Problem to solve ::
The listing below should be printed in full and exactly, apart from its images.

+++++

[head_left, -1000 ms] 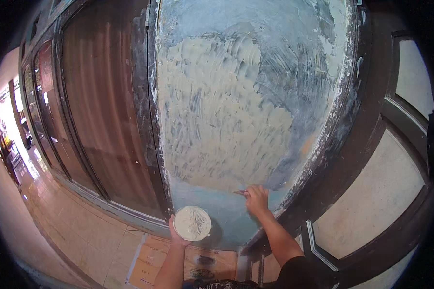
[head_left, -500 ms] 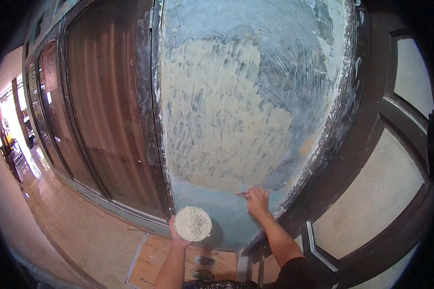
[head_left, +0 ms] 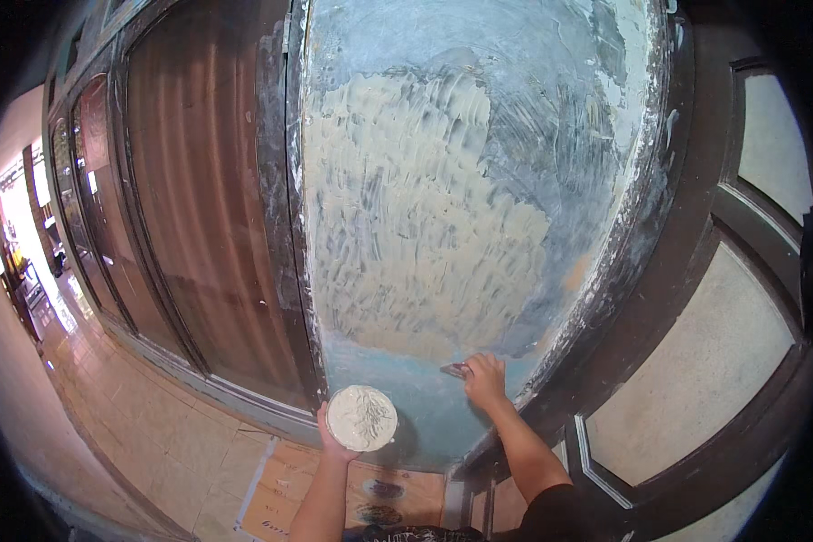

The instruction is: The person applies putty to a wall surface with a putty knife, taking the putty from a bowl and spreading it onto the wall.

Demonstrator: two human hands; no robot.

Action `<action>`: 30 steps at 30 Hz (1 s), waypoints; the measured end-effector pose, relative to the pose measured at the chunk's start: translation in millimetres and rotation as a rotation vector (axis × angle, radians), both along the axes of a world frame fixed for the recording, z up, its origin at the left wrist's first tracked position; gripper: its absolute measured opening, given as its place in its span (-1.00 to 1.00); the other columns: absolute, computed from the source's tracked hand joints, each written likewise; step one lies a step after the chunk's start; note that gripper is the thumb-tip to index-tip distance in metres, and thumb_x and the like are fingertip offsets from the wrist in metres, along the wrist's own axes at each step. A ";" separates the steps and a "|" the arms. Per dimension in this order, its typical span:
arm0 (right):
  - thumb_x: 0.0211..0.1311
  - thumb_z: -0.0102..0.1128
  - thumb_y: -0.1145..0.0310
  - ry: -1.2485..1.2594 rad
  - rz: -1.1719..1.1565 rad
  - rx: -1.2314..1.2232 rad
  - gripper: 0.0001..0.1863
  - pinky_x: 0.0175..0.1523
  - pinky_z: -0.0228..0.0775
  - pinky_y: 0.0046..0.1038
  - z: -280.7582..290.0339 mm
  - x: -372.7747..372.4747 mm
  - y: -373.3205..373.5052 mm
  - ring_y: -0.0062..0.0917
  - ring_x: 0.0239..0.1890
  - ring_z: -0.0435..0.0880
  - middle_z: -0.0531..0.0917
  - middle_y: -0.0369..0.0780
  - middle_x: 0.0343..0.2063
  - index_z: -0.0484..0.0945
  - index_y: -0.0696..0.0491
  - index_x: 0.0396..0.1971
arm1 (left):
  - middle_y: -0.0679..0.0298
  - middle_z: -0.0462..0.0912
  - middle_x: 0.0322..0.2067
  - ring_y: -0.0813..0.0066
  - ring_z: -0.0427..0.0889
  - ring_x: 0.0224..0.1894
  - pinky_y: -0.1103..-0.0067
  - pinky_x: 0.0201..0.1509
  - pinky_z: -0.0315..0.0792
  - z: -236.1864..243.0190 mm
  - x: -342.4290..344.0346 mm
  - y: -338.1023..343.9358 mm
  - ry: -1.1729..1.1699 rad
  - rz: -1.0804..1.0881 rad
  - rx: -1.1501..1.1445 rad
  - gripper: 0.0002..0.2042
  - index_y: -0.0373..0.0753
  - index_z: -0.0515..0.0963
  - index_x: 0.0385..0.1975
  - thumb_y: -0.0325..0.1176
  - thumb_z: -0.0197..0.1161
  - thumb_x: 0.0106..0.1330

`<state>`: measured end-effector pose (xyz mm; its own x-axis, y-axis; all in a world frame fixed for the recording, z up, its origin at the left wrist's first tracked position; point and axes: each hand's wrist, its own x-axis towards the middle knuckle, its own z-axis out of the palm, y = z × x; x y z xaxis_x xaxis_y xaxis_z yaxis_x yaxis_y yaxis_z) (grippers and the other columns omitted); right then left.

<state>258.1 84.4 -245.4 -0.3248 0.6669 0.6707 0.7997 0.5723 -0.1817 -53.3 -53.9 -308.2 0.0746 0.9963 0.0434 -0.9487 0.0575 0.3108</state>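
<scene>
My left hand grips a round tub heaped with cream paste, low at the middle of the view. My right hand is closed around a small flat blade, apparently a putty knife, at the lower border of rough cream paste spread on a tall blue-grey panel. The paste is streaked and covers much of the panel's middle and left; blue-grey shows above it, to its right and below it. Whether the blade touches the surface I cannot tell.
Dark-framed glass panes with brown drapes stand at left, beside a tiled walkway leading to a bright opening. A dark wooden frame with pale panels lines the right. A marked cardboard sheet lies at the bottom.
My right hand has shifted slightly down and right with the blade. The upper part of the view has shifted a little rightward. My left hand still holds the tub in nearly the same spot.
</scene>
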 end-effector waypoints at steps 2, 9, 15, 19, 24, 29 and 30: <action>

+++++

Exercise answer ::
[head_left, -1000 ms] 
[head_left, -500 ms] 
[head_left, +0 ms] 

The instruction is: The person applies putty to a wall surface with a putty knife, taking the putty from a bowl and spreading it onto the wall.

Demonstrator: two human hands; no robot.

Action `<action>`: 30 steps at 30 Hz (1 s), waypoints; the measured end-effector pose, relative to the pose measured at the chunk's start: translation in millimetres and rotation as a rotation vector (axis × angle, radians), both along the axes of a world frame fixed for the recording, z up, its origin at the left wrist's first tracked position; gripper: its absolute measured opening, given as its place in its span (-1.00 to 1.00); the other columns: absolute, computed from the source's tracked hand joints, each written likewise; step one lies a step after the chunk's start; note that gripper is the thumb-tip to index-tip distance in metres, and thumb_x and the like are fingertip offsets from the wrist in metres, along the wrist's own axes at each step. A ";" separates the steps and a "|" the arms. Per dimension in this order, its typical span:
arm0 (right):
  - thumb_x: 0.0211..0.1311
  - thumb_z: -0.0102..0.1128
  - thumb_y: -0.1145..0.0310
  - ry: -1.2485..1.2594 rad
  - rz: -1.1719..1.1565 rad
  - rx: -1.2314..1.2232 rad
  - gripper: 0.0001..0.1863
  - pinky_x: 0.0175..0.1523
  - pinky_z: -0.0228..0.0775
  - pinky_y: 0.0046..0.1038
  - z: -280.7582..290.0339 mm
  - x: -372.7747..372.4747 mm
  - y: -373.3205..373.5052 mm
  - ring_y: -0.0062..0.0917
  - ring_x: 0.0239..0.1890
  - ring_z: -0.0435..0.0880
  - middle_z: -0.0531..0.0917
  - middle_y: -0.0369..0.0780
  - middle_x: 0.0343..0.2063
  - index_z: -0.0484..0.0945
  - index_y: -0.0696..0.0491
  - index_x: 0.0396..0.1971
arm1 (left):
  - middle_y: -0.0679..0.0298
  - middle_z: -0.0462..0.0912
  - middle_x: 0.0322..0.2067
  - ring_y: -0.0813..0.0066
  - ring_z: -0.0427..0.0889
  - ring_x: 0.0224..0.1894
  - pinky_y: -0.1103..-0.0067
  - pinky_x: 0.0201..0.1509
  - pinky_z: -0.0315..0.0792
  - z: -236.1864..243.0190 mm
  - x: -342.4290..344.0346 mm
  - y: -338.1023..343.9358 mm
  - ry: -1.1729..1.1699 rad
  - rz: -1.0804..1.0881 rad
  - rx: -1.1501..1.1445 rad
  - gripper: 0.0002..0.2042
  - index_y: -0.0373..0.0753
  - index_z: -0.0515..0.0963
  - index_x: 0.0385..0.1975
  - thumb_y: -0.0325..0.1176
  - thumb_z: -0.0197..0.1161
  - thumb_x: 0.0106..0.1330

`<state>`: measured end-effector pose (xyz mm; its own x-axis, y-axis; all in a world frame fixed for the recording, z up, its origin at the left wrist's first tracked position; point and axes: each hand's wrist, its own x-axis towards the middle knuckle, its own z-axis out of the palm, y = z × x; x y z xaxis_x xaxis_y xaxis_z yaxis_x yaxis_y yaxis_z) (grippers and the other columns omitted); right then left.

<state>258.1 84.4 -245.4 -0.3248 0.6669 0.6707 0.7997 0.5723 -0.1817 -53.3 -53.9 -308.2 0.0746 0.9963 0.0434 -0.9487 0.0575 0.3108</state>
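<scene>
My left hand grips a round tub heaped with cream paste, low at the middle of the view. My right hand is closed around a small flat blade, apparently a putty knife, at the lower border of rough cream paste spread on a tall blue-grey panel. The paste is streaked and covers much of the panel's middle and left; blue-grey shows above it, to its right and below it. Whether the blade touches the surface I cannot tell.
Dark-framed glass panes with brown drapes stand at left, beside a tiled walkway leading to a bright opening. A dark wooden frame with pale panels lines the right. A marked cardboard sheet lies at the bottom.
My right hand has shifted slightly down and right with the blade. The upper part of the view has shifted a little rightward. My left hand still holds the tub in nearly the same spot.
</scene>
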 end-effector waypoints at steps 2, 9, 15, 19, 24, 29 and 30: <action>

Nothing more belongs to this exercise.